▶ Work to be completed
Your output should consist of the lines from the first line of the records below through the one with "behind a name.", exactly, minus the pictures.

▶ Material shown
----

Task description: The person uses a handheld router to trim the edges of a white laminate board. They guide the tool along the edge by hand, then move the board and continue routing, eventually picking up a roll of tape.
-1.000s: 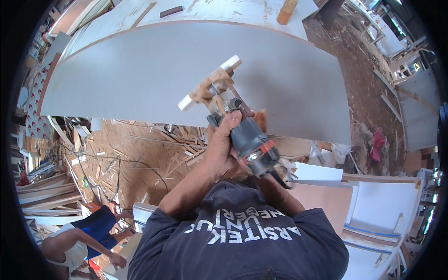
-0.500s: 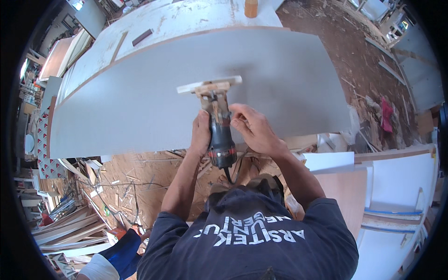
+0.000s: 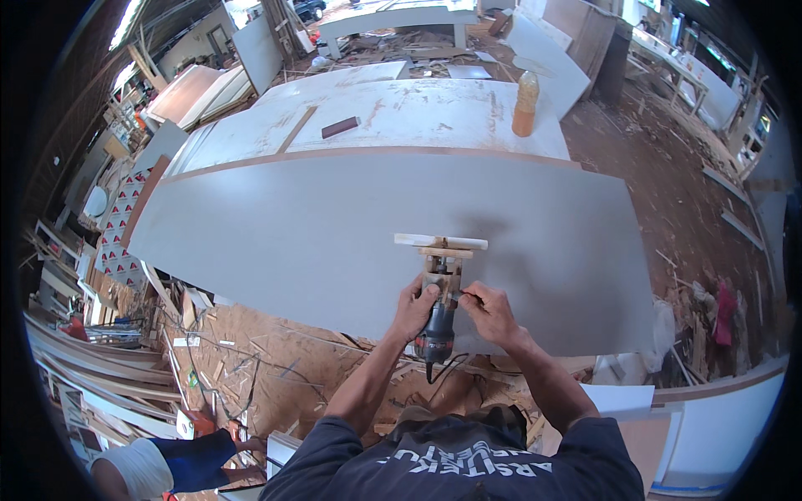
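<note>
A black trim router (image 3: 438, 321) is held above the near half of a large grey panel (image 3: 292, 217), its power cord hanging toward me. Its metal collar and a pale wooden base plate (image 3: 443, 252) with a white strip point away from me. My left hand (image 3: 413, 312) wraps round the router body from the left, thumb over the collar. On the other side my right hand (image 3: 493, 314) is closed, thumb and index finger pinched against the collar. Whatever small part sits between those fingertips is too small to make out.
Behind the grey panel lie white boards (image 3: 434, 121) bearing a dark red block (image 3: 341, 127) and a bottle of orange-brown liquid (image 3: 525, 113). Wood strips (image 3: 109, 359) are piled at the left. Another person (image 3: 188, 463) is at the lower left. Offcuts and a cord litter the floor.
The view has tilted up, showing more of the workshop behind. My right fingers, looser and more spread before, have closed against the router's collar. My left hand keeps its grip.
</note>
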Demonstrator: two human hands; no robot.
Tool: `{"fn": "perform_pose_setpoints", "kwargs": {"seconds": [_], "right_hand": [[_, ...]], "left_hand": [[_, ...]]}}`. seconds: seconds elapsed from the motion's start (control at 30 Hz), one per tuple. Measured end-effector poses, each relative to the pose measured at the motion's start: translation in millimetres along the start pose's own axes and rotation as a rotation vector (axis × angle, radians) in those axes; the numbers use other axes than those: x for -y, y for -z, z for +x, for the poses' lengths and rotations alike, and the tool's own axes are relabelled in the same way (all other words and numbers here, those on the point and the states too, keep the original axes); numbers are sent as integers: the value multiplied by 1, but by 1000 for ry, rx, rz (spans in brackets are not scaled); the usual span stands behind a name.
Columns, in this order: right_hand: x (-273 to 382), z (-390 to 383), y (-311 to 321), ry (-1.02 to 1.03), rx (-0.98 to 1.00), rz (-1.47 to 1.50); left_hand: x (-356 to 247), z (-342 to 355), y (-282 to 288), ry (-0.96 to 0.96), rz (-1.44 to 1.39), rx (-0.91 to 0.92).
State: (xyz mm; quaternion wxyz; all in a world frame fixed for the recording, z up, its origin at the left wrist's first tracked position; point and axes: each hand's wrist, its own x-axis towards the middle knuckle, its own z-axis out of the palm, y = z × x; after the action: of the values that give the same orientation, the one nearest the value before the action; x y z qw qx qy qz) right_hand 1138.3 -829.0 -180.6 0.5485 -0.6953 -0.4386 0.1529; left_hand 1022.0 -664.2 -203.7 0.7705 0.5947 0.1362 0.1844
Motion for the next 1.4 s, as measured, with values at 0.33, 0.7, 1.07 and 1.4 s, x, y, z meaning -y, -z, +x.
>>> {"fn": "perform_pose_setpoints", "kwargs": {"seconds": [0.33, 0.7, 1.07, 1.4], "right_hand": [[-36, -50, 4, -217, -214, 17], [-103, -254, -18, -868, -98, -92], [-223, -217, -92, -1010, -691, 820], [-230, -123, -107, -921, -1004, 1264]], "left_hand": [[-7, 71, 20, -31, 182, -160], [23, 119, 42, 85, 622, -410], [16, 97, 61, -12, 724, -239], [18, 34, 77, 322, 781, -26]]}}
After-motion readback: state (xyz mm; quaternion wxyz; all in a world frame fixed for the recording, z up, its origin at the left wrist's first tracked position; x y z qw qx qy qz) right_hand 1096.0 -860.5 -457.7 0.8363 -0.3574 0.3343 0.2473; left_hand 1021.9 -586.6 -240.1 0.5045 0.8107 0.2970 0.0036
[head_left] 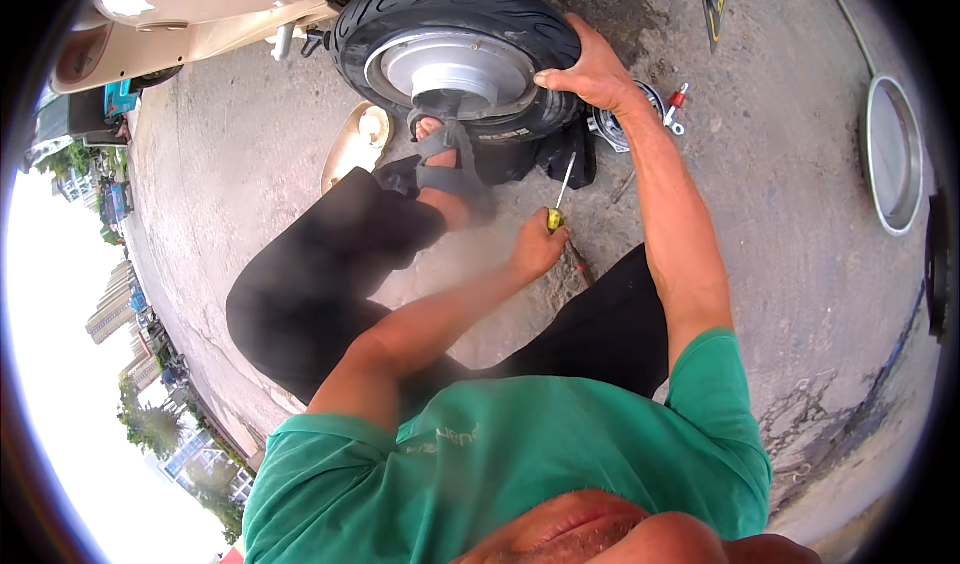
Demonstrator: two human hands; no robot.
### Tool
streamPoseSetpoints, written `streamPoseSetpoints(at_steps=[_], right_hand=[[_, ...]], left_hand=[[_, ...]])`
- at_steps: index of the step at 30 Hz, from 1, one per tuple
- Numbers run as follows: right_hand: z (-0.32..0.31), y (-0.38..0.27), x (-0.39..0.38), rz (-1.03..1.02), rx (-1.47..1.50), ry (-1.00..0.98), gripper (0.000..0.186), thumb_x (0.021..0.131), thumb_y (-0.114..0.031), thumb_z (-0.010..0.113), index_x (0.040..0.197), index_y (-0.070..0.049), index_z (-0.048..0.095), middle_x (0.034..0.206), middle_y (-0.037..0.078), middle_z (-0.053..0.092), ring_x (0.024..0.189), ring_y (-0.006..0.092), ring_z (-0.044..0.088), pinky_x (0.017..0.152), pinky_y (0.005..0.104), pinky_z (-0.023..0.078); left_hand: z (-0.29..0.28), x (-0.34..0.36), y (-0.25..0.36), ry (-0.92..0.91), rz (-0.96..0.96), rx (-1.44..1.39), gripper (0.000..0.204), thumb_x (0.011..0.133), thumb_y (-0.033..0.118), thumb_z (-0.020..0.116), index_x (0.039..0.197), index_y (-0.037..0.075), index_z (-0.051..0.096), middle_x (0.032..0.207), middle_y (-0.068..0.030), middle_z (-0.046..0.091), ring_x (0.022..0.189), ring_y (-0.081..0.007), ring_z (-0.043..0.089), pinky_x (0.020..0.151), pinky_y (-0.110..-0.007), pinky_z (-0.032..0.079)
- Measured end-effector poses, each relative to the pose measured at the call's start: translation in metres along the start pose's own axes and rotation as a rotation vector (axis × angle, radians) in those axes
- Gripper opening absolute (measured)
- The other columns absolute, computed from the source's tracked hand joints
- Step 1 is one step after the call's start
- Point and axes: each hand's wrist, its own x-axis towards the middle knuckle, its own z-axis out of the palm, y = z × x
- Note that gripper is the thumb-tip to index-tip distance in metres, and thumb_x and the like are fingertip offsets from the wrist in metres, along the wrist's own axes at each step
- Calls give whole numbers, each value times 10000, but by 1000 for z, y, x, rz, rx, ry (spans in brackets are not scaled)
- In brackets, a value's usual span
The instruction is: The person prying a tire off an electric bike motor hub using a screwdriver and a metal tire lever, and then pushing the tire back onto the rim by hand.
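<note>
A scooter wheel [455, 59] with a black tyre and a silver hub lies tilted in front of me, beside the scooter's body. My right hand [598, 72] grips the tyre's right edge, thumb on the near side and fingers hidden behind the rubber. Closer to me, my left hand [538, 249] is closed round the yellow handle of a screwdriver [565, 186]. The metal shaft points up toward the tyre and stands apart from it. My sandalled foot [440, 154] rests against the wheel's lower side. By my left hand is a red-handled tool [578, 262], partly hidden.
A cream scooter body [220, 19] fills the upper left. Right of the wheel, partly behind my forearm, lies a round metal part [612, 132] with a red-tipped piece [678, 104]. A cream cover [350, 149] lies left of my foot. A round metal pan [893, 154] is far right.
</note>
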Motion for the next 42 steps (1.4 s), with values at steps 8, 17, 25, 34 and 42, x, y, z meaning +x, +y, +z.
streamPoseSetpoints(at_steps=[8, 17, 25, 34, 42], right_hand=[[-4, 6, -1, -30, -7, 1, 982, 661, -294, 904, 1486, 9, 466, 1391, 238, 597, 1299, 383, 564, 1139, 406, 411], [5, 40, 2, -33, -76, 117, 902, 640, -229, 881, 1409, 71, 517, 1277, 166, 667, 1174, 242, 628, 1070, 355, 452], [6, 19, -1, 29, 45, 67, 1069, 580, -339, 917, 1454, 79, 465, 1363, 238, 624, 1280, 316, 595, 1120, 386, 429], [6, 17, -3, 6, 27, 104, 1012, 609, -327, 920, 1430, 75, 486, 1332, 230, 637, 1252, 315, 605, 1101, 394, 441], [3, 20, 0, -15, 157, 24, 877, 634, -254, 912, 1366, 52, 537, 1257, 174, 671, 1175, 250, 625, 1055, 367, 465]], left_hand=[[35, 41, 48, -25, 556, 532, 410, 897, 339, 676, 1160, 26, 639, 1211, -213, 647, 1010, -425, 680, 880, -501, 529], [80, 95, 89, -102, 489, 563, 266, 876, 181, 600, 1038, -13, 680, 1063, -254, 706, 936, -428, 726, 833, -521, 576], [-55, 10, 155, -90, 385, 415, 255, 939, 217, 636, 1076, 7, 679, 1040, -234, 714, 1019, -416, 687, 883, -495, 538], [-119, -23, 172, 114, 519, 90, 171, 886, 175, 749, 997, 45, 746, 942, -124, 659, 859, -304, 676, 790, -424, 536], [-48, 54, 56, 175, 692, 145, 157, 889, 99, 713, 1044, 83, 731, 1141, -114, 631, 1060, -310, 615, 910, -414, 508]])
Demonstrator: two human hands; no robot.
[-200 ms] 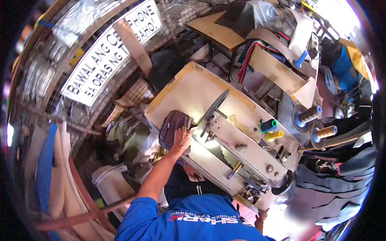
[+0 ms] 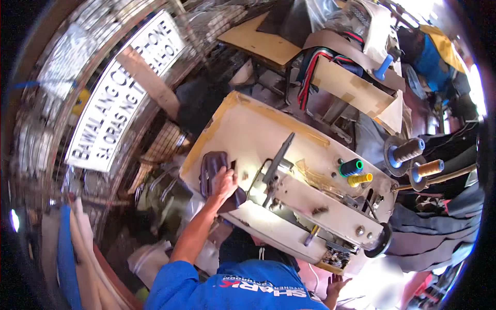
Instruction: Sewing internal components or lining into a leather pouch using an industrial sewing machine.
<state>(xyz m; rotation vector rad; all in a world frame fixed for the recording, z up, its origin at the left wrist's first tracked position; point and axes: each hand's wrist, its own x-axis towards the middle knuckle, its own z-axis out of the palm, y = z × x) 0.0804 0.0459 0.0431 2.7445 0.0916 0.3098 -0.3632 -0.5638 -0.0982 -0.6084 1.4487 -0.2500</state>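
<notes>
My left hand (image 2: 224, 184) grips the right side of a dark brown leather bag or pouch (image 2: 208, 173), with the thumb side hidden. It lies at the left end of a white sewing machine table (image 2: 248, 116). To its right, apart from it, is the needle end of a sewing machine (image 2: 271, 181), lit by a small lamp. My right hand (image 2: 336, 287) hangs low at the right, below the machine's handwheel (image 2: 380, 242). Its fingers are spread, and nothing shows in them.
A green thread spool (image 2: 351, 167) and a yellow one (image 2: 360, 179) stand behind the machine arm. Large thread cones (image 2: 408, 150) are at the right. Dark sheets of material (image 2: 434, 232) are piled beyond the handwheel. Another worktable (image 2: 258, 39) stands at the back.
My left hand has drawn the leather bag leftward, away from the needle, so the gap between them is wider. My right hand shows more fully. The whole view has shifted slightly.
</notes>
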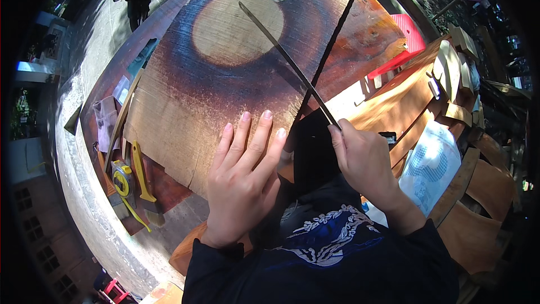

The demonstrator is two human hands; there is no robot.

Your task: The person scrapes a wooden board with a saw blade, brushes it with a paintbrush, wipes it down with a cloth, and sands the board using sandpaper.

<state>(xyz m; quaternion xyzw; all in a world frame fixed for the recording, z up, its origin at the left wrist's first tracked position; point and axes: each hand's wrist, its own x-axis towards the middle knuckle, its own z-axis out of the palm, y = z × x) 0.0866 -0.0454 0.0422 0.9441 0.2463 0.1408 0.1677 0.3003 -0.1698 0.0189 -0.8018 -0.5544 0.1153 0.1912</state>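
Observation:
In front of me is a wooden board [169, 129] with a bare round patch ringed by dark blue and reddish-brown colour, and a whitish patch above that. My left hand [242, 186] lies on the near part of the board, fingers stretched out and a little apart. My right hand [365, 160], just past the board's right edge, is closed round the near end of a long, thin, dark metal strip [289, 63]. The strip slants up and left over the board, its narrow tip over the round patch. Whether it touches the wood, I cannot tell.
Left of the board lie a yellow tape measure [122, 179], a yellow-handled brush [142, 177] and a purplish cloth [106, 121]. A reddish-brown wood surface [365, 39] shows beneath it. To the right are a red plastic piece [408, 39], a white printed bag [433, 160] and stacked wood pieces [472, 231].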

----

▶ Output for this task
Task description: The person uses a handheld router to trim the edges of a white laminate board. They guide the tool along the edge by hand, then move the board and continue routing, eventually picking up a roll of tape.
-1.000s: 
-0.500s: 
+0.000s: 
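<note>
A black trim router (image 3: 438, 321) is held above the near half of a large grey panel (image 3: 292, 217), its power cord hanging toward me. Its metal collar and a pale wooden base plate (image 3: 443, 252) with a white strip point away from me. My left hand (image 3: 413, 312) wraps round the router body from the left, thumb over the collar. On the other side my right hand (image 3: 493, 314) is closed, thumb and index finger pinched against the collar. Whatever small part sits between those fingertips is too small to make out.
Behind the grey panel lie white boards (image 3: 434, 121) bearing a dark red block (image 3: 341, 127) and a bottle of orange-brown liquid (image 3: 525, 113). Wood strips (image 3: 109, 359) are piled at the left. Another person (image 3: 188, 463) is at the lower left. Offcuts and a cord litter the floor.
The view has tilted up, showing more of the workshop behind. My right fingers, looser and more spread before, have closed against the router's collar. My left hand keeps its grip.
</note>
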Demonstrator: two human hands; no robot.
Tool: `{"fn": "perform_pose_setpoints", "kwargs": {"seconds": [_], "right_hand": [[_, ...]], "left_hand": [[_, ...]]}}`. seconds: seconds elapsed from the motion's start (control at 30 Hz), one per tuple. Measured end-effector poses, each relative to the pose measured at the motion's start: translation in millimetres along the start pose's own axes and rotation as a rotation vector (axis × angle, radians) in those axes; the numbers use other axes than those: x for -y, y for -z, z for +x, for the poses' lengths and rotations alike, and the tool's own axes are relabelled in the same way (all other words and numbers here, those on the point and the states too, keep the original axes); numbers are sent as integers: the value multiplied by 1, but by 1000 for ry, rx, rz (spans in brackets are not scaled); the usual span stands behind a name.

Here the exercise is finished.